In terms of range and accuracy, today’s crop of rifled-barrel slug guns are a far cry from the old smoothbore/pumpkin ball combinations your grandfather used. Whitetail hunters in shotgun-only regions are by no means handicapped, considering that shots in excess of 100 yards are by no means out of the question witha good gun loaded with high-tech sabot projectiles.
I recently had the opportunity to try out a pretty representative specimen of a dedicated slug gun in the form of Mossberg‘s pump-action 535 ATS Slugster. The ATS stands for “All Terrain Shotgun.” With its utilitarian matte finish and black synthetic stock, the Slugster doesn’t look like it needs to be babied much. The gun is drilled and tapped for scope mounts, but since it also features adjustable open rifle sights, we decided to stick with the irons.
The first order of business was to round up a menu of slugs designed for rifled barrels–which means, more or less, sabot loads. What I dug up, although not vast in diversity, was pretty impressive ballistically. The lot included Federal Premium 3-inch Barnes one-ounce hollowpoints, Hornady Light Mag 2 3/4-inch 300-grain SSTs, and Winchester Supreme 2 3/4-inch 385-grain Partition Golds. Factory velocity figures are as follows The Federal loads clock 1,530 fps, the Winchesters clock 1,900 fps and the Hornadys clock 2,000 fps.
(Generally, we like to run the loads over our chronograph to check our figures over the published ones. However, we stopped doing this with sabot slug loads ever since an errant sabot instantly deactivated our chronograph about a year ago.)
I was a bit taken aback about having to shoot a 3-inch load (the Federals), feeling that a magnum slug load was a bit of an affectation. Yep, it did buck more, but it led the pack in accuracy results at 50 yards with a average group size of just under two inches.
As far as the Slugsters pros and cons, first off, I like the tang safety; it’s big, positive and easily accessible. The recoil pad was generous and effective in dampening recoil. It’s no fun to shoot any slug gun off the bench–tolerable is the best you can hope for. In that respect, the ATS Slugster measured up; after 60 rounds or so, I remained remarkably unbruised.

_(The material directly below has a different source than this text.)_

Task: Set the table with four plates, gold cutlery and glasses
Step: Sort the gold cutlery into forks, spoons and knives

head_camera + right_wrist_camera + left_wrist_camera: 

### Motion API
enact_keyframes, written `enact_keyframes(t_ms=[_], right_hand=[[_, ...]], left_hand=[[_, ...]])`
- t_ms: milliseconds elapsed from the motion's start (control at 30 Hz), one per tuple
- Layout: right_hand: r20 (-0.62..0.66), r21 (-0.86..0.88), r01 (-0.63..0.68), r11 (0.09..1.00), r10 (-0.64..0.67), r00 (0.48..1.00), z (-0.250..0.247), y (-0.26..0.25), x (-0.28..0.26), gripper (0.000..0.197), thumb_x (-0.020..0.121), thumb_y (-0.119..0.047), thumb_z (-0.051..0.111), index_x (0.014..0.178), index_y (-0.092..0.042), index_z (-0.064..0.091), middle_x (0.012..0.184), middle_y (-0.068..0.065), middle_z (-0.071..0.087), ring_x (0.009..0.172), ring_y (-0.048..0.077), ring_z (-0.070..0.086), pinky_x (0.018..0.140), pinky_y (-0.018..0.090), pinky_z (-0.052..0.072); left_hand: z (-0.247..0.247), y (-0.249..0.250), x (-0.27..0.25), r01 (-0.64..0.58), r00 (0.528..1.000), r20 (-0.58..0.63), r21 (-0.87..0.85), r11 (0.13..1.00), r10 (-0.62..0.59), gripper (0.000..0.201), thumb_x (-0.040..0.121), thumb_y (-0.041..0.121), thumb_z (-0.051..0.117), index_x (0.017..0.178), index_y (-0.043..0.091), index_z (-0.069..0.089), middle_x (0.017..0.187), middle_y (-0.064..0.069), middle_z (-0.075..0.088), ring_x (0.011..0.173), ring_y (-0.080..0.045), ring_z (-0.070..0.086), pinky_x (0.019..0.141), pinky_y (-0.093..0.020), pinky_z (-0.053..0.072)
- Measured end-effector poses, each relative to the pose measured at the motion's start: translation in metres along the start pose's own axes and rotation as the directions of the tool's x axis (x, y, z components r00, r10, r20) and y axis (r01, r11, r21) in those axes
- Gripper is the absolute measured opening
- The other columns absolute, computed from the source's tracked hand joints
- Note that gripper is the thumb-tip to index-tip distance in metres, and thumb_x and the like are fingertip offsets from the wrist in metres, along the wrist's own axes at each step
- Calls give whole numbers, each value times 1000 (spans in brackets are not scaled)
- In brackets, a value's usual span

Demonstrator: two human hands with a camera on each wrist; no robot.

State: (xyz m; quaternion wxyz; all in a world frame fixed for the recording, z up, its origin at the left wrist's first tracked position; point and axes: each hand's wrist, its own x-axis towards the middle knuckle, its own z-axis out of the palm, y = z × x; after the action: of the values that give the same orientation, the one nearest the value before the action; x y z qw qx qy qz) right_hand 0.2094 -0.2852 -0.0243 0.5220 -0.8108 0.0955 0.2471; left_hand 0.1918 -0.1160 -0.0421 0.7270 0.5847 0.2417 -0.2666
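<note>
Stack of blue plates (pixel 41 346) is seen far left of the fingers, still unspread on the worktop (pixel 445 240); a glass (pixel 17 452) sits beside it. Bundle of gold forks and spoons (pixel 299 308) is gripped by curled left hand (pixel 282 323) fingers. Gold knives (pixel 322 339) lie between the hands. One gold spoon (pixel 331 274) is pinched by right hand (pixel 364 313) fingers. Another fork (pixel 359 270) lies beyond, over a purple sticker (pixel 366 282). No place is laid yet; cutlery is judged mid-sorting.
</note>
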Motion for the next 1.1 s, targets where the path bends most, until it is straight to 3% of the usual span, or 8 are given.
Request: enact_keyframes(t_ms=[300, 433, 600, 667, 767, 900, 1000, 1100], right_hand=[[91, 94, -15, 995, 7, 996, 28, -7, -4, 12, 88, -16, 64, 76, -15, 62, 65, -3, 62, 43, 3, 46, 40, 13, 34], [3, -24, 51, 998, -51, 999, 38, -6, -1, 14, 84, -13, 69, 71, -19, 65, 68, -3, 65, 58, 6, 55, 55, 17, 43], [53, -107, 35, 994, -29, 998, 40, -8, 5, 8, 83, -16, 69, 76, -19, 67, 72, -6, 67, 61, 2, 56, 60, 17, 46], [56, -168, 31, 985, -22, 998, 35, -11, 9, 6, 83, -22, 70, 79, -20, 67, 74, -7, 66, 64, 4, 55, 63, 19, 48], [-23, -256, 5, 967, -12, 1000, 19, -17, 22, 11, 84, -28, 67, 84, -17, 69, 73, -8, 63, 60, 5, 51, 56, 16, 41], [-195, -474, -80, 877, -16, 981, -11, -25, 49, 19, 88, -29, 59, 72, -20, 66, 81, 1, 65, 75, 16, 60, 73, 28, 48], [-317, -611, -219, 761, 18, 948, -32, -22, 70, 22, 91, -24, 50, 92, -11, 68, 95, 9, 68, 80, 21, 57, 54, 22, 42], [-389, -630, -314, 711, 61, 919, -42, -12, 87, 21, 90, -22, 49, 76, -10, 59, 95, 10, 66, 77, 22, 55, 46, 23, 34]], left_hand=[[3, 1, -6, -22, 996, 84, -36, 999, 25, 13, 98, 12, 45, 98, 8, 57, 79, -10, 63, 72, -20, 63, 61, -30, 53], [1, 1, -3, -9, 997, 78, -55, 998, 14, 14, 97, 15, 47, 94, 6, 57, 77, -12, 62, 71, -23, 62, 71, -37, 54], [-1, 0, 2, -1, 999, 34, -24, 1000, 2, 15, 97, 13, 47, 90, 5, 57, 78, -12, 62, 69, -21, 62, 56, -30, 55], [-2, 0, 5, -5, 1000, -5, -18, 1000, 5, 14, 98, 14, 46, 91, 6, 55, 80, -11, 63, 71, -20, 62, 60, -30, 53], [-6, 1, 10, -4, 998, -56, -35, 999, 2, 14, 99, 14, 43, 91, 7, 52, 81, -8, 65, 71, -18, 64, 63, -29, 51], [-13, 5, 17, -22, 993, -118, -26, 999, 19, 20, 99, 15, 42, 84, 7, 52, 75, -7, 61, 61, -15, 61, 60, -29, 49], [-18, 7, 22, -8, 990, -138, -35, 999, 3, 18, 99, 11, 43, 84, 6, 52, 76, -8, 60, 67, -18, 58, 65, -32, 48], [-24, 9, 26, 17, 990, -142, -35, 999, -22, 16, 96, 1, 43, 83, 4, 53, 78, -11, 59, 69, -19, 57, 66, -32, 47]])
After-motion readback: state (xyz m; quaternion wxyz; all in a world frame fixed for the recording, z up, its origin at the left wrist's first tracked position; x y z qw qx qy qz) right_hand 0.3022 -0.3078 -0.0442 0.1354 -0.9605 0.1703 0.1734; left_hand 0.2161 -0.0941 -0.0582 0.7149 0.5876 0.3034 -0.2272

Although in retrospect I probably should have scoped the gun, I found the U-notch/thin front blade/bead combo to be a bit tough for precise aiming at targets beyond 50 yards ( I did try), and without whining about my aging eyes too much, I would have preferred a square notch rear and a medium, flat-topped post in front.
Still, this is probably a nickel-and-dime gripe. Most hunters will likely scope this gun and are going to do better than I would’ve with any iron-sight configuration. Another plus for the gun was that its trigger, which broke at a smooth 4 1/2 pounds, was surprisingly good for an out-of-the-box anything. It’s not going to drive varmint hunters or benchrest riflemen into paroxysms of delight but, hey, rifled bore or not, it’s still a pump shotgun.
There were a few malfunctions in which the extractor failed to yank the empty out of the chamber on four occasions. This was usually remedied by forcefully slamming the action shut and trying again. Only once did I have to resort to dropping a cleaning rod down the barrel to kick out the empty. This simply could be the result of a flawed extractor, since it didn’t exhibit a bias toward any one particular load.
The 535 ATS Slugster is a powerful big-game tool. Although the 3 1/2-inch capability is academic for its purpose, it would be a bonus if you wished to swap out the slug tube for a smoothbore barrel for waterfowl or turkey. It’s a solid, no-nonsense gun and a good deal considering it goes for less than $400.